Wir machen Angebot wie Rechnung mit InDesign; Kunde bekommt pdf.


----------



## ink (22. Mai 2008)

Hmm, inwiefern Papierrohlinge?


----------



## janoc (22. Mai 2008)

Das würde mich jetzt auch interessieren 

Ich verstehe nämlich noch immer nicht, wo eigentlich dein Problem liegt, Lukas.


----------



## Lukas (23. Mai 2008)

Hallo!

Ok, wenn der Kunde die PDF bekommt, wie füllt ihr die Rechnung mit Inhalt? Mit Word oder womit? Mit Indesign gibst Du ja die Einzelnen Sachen nicht ein oder?

Wenn ich mit Indesign eine Vorlage gestallte, wie kann ich dann diese mit den Beträgen, Rechnungsnummer etc füllen und sie dann abspeichern mit der Indesign Designvorlage?

Lieben Gruß

Lukas


----------



## janoc (23. Mai 2008)

Na ob ich jetzt in InDesign tippe oder in Word macht doch keinen Unterschied!!

Mach dir ein Vorlagendokument mit entsprechendem Layout; fixe Elemente in die Musterseite oder in gesperrte Ebenen, Textfelder mit veränderlichem Inhalt (Rechnungsnummer, Adresse, ...) werden dann halt mit den erforderlichen Daten gefüllt, als PDF exportiert, fertig. 

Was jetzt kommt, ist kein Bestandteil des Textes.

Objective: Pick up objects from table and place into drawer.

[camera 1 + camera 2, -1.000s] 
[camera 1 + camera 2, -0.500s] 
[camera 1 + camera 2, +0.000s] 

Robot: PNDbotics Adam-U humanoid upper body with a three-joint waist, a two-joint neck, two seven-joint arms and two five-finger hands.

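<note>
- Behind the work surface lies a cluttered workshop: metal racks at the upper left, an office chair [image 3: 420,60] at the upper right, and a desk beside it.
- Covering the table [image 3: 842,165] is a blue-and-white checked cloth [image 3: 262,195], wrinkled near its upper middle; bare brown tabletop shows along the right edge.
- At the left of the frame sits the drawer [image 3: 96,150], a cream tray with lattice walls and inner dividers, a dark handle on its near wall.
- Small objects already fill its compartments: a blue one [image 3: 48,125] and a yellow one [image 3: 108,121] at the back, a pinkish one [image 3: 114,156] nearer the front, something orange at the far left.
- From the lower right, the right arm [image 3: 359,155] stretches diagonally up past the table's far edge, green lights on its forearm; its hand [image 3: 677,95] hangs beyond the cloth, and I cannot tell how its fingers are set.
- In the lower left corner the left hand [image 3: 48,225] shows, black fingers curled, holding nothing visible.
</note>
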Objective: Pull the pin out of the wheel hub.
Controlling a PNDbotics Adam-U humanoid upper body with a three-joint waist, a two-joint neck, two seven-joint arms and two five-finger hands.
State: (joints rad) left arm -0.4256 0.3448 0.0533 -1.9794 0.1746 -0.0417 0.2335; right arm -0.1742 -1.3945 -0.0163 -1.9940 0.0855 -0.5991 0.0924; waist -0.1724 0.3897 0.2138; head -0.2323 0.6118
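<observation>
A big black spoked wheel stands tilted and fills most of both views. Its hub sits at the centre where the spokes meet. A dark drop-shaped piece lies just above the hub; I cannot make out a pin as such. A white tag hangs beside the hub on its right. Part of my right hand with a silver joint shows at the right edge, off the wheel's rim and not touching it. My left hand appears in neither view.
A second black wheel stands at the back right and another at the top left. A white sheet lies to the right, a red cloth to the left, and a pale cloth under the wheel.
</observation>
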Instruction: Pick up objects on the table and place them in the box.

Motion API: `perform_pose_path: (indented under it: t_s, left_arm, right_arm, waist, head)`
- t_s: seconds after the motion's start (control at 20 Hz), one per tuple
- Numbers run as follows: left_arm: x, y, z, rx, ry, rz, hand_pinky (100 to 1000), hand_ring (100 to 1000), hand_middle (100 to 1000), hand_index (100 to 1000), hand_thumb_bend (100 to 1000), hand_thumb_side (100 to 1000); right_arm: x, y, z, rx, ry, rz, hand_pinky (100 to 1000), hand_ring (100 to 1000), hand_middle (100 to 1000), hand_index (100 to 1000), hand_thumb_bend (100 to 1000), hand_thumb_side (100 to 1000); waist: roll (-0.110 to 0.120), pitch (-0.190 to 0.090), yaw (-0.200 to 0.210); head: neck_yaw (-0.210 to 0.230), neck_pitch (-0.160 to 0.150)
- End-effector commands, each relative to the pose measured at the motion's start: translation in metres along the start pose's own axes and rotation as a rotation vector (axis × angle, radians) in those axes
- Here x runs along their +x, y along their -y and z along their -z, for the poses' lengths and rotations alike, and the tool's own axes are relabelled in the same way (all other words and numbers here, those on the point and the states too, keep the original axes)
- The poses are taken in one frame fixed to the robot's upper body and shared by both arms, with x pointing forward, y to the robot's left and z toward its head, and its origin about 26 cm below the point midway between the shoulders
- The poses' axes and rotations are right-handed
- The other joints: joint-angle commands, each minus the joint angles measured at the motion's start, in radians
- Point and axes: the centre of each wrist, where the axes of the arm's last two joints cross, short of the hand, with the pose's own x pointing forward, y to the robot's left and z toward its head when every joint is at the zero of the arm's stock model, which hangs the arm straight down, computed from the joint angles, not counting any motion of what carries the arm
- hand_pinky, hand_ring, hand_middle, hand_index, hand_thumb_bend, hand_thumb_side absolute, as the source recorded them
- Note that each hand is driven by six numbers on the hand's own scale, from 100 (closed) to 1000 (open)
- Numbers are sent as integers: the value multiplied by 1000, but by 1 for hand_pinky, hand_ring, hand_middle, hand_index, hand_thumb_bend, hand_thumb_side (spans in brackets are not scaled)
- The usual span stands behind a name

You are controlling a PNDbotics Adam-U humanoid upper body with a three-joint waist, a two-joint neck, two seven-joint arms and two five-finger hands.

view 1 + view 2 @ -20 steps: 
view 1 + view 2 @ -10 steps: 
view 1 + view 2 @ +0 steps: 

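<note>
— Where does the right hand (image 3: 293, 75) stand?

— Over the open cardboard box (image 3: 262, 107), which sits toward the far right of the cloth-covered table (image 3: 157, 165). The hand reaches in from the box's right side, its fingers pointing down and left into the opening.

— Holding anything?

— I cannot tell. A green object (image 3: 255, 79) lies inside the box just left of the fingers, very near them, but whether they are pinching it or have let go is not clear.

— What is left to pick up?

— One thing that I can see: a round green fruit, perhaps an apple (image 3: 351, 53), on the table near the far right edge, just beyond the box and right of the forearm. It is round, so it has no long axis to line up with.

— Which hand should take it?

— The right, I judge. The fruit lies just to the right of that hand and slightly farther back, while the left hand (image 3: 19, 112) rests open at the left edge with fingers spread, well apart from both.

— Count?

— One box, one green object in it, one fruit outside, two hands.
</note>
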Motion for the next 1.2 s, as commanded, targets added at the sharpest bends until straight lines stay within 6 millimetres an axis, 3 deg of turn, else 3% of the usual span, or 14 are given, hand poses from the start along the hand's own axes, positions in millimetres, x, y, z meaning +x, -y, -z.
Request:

Wenn du täglich 50 Rechnungen/Angebote schreiben musst könnte natürlich eine andere Lösung intelligenter sein.


----------



## suntrop (23. Mai 2008)

… und was macht ihr bei einer Betriebsprüfung? Rechnung sollten immer ausgedruckt werden


----------



## janoc (23. Mai 2008)

Das macht meine Buchhalterin ...


----------